** To do **
Only an exact repetition of the lines from the one holding "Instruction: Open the" to the end of the data is wanted, with pictures left out.

** Given material **
"""

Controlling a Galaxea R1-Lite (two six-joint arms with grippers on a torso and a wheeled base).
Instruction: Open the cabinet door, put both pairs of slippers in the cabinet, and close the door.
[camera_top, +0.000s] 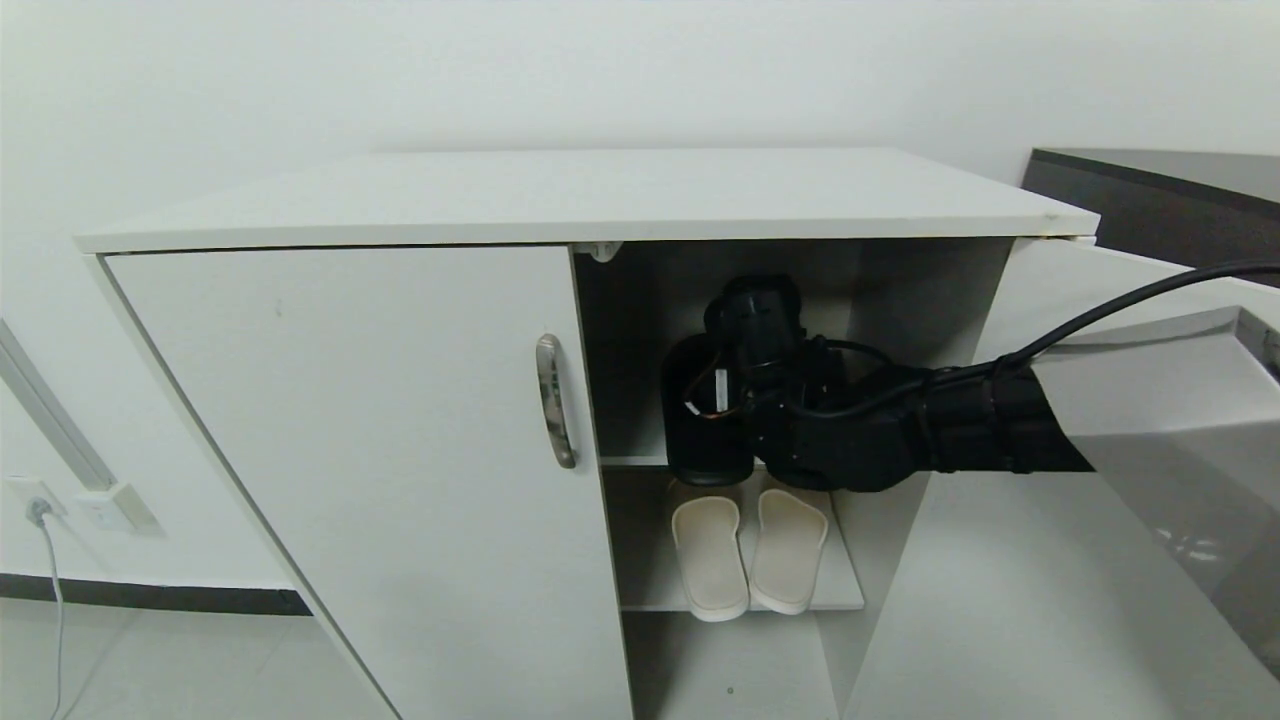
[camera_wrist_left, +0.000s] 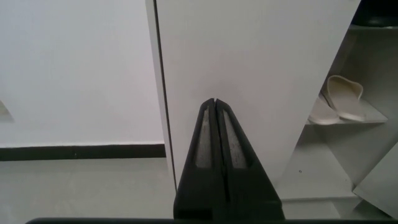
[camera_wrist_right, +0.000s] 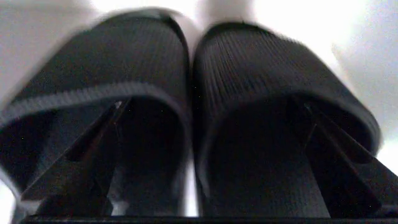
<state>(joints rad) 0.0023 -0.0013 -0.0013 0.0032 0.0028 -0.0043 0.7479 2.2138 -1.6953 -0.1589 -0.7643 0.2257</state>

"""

** Solution to this exercise **
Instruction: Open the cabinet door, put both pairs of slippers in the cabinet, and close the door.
[camera_top, +0.000s] 
[camera_wrist_left, +0.000s] 
[camera_wrist_right, +0.000s] 
<state>(joints rad) 0.0023 -0.0013 -0.0013 0.0032 0.0028 -0.0043 0.7479 2.2138 -1.6953 -0.1589 -0.7643 0.2257</state>

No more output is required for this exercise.